Тяжелая кадка поднялась кверху и стукнулась о крышку с такой силой, что, казалось, весь трюм разлетится вдребезги.
Но прежде чем я успел повернуть рычаг, кадка опять с грохотом понеслась вниз в шахту.
Внизу она подскочила со страшным гулом, уголь разлетелся по сторонам. Кочегар заорал, как одержимый, и в тот же момент наполовину пустая кадка снова помчалась кверху и в бешеном неистовстве ударилась во второй раз в крышку трюма, с лязгом и треском раскачиваясь по сторонам. Уголь с ужасающим грохотом посыпался в шахту, ударяясь при падении о железные стены и усиливая грохот и гул еще больше, так, что казалось, весь корабль разлетится в щепки. Затем кадка снова понеслась вниз, но Станислав остановил ее, повернув рычаг.
Тогда она послушно стала на место, выражая всем своим видом, что она мертвое существо.

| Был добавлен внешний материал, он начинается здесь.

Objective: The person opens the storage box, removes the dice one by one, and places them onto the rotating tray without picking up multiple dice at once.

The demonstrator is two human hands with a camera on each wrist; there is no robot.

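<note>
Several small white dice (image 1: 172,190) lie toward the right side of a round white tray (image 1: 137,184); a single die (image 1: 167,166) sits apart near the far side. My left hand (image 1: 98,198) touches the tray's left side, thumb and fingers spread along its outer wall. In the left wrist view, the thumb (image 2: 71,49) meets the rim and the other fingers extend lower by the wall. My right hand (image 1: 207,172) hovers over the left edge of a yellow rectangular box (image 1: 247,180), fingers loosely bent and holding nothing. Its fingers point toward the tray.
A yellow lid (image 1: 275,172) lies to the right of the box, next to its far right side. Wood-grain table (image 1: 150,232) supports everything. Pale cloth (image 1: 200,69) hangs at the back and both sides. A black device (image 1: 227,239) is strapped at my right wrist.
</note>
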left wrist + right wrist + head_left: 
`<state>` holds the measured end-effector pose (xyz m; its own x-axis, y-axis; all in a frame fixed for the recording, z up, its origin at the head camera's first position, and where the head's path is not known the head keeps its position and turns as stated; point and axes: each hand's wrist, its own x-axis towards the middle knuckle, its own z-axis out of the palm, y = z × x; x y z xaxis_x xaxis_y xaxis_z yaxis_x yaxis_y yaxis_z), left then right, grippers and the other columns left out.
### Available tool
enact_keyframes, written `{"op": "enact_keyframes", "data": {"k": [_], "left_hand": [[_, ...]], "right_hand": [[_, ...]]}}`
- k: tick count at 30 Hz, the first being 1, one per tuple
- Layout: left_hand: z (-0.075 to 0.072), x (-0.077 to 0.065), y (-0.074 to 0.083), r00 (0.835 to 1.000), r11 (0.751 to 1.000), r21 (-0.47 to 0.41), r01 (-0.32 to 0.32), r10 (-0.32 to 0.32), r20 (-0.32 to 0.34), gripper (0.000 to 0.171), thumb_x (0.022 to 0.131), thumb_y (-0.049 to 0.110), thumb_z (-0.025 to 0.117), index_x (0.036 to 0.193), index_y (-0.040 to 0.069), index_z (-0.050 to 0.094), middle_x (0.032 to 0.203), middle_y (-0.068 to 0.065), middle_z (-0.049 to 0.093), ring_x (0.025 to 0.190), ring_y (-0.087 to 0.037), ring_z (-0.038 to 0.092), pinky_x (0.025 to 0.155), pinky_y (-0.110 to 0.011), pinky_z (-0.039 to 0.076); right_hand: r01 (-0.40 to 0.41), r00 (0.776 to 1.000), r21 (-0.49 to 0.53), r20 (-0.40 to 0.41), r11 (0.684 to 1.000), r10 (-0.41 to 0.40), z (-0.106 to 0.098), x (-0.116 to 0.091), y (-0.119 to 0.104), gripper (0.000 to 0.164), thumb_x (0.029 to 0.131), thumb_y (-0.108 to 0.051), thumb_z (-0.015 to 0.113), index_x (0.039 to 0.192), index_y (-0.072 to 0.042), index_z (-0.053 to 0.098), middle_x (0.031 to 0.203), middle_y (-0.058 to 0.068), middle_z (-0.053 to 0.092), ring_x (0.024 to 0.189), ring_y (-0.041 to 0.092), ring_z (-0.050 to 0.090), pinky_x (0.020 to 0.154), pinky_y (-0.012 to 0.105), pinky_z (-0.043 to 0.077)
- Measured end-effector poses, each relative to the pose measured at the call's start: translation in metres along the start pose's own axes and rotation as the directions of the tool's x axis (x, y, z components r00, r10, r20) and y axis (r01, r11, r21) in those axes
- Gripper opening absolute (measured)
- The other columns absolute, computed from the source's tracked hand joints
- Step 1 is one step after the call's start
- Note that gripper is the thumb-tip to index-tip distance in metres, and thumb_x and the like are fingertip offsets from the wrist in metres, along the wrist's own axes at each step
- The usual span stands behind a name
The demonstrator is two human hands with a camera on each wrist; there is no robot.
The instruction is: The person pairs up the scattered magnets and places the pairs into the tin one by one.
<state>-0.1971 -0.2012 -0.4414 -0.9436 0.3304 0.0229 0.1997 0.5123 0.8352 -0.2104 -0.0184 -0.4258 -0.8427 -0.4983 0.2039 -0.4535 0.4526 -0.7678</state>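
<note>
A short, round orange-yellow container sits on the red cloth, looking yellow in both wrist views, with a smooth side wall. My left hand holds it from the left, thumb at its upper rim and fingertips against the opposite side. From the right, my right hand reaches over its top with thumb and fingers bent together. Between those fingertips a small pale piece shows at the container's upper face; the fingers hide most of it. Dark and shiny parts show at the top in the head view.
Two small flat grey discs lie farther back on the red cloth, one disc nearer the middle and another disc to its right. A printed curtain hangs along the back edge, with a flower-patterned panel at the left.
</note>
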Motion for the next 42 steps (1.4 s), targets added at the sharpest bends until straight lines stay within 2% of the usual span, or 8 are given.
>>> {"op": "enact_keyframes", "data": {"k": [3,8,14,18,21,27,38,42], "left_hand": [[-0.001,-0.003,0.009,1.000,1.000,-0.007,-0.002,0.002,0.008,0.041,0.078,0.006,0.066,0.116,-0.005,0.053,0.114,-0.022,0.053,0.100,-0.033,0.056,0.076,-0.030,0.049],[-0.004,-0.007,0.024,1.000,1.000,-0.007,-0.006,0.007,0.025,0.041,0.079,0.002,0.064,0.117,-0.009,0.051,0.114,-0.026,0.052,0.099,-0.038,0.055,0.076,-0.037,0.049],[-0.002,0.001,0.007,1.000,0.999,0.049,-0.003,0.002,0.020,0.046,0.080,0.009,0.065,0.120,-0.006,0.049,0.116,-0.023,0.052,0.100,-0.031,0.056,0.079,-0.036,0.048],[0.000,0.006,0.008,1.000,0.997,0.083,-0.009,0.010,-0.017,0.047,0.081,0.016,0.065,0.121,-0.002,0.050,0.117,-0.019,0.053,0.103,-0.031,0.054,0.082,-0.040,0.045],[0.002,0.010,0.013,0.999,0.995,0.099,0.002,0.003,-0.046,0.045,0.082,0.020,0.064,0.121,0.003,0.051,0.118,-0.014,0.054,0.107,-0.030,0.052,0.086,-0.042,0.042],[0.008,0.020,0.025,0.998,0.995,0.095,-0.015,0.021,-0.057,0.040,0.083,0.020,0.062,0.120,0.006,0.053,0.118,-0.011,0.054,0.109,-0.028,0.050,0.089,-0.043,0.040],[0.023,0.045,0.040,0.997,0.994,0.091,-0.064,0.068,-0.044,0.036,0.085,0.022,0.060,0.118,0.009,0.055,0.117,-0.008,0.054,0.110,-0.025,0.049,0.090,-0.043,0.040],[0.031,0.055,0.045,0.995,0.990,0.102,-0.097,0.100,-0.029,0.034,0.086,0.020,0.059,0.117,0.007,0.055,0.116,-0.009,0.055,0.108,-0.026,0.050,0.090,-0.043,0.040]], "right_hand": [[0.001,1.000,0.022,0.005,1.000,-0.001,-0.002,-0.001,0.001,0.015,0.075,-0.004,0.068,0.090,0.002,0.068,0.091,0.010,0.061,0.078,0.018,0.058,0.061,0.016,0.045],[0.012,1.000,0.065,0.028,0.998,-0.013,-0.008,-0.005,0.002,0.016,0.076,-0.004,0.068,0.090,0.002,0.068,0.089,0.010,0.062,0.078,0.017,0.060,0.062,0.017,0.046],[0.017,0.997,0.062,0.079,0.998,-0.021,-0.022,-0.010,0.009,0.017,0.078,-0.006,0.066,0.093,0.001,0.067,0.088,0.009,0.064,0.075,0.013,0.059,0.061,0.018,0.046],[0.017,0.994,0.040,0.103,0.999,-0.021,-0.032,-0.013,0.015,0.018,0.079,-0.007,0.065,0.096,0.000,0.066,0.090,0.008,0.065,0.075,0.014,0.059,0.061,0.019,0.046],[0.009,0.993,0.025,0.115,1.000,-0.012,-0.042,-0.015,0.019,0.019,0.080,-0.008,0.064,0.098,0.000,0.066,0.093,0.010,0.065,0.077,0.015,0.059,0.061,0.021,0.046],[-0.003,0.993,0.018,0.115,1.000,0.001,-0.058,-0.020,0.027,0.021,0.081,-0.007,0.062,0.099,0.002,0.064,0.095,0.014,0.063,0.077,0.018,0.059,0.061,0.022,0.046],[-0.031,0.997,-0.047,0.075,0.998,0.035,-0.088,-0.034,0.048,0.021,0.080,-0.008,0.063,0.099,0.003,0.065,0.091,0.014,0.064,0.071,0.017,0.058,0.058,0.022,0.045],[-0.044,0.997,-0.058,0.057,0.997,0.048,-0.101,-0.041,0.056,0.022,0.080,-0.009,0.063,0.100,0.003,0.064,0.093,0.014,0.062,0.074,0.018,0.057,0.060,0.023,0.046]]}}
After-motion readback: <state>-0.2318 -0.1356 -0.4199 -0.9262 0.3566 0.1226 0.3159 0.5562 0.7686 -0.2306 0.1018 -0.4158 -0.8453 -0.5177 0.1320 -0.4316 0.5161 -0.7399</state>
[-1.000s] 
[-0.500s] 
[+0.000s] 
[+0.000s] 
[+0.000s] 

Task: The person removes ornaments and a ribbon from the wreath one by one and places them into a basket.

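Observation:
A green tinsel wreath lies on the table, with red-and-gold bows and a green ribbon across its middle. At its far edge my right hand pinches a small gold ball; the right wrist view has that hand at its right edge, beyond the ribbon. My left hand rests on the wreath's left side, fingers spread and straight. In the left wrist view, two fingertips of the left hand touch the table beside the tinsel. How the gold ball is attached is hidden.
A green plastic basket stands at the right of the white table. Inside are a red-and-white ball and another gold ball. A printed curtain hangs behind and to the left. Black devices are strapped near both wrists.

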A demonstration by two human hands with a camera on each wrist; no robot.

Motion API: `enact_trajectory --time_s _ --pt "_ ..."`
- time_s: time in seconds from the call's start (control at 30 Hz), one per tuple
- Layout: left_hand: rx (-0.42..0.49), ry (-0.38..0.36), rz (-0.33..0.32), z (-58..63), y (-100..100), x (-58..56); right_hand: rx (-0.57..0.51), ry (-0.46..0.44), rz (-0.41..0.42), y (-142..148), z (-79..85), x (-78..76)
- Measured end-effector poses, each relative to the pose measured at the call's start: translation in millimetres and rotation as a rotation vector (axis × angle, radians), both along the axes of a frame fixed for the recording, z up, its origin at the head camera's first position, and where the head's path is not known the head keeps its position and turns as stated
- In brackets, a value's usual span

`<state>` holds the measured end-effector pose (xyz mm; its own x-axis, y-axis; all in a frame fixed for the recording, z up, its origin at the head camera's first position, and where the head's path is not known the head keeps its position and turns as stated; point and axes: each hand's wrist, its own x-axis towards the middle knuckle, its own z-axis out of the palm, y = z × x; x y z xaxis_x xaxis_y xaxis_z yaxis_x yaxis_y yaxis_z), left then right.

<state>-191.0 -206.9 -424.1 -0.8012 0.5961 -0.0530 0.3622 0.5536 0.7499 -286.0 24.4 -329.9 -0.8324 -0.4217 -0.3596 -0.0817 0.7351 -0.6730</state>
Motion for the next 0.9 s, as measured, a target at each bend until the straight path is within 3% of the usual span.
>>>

– Да, – сказал Станислав, – это не так-то просто. Этому надо поучиться, по крайней мере, две недели. Ступай-ка лучше вниз и подбрасывай уголь, а я останусь здесь у лебедки. Я покажу ее тебе завтра в обед, тогда ты лучше разберешься в этой чертовщине. Если лебедка разлетится к чертовой матери, нам придется выкачивать золу руками. А я не желаю этого ни тебе, ни мне.
– Дай-ка, я еще раз попробую, Лавский. Я скажу ей: «милостивая государыня», – быть может, тогда она послушает меня.
И я крикнул вниз:
– Давай!
– Держи! – послышалось в ответ.
Ну, госпожа графиня, давайте-ка попробуем.
Аллах ее знает, как она отдалась мне, отдалась так кротко и нежно. Мне казалось, что я знаю «Иорикку» лучше, чем ее шкипер. Лебедка принадлежала к тем частям «Иорикки», которые были в действии уже в ноевом ковчеге, она происходила еще из времен потопа. В этой паровой лебедке собрались все большие и маленькие духи, которые не нашли себе места в других частях и углах «Иорикки», так как их было слишком много. Поэтому лебедка имела свою ярко выраженную индивидуальность, и эта индивидуальность требовала к себе уважения. Станислав доказал свое уважение долгим упражнением и ловкостью рук, я должен был доказать его словами.
– Ваше королевское величество, еще разок, прошу вас.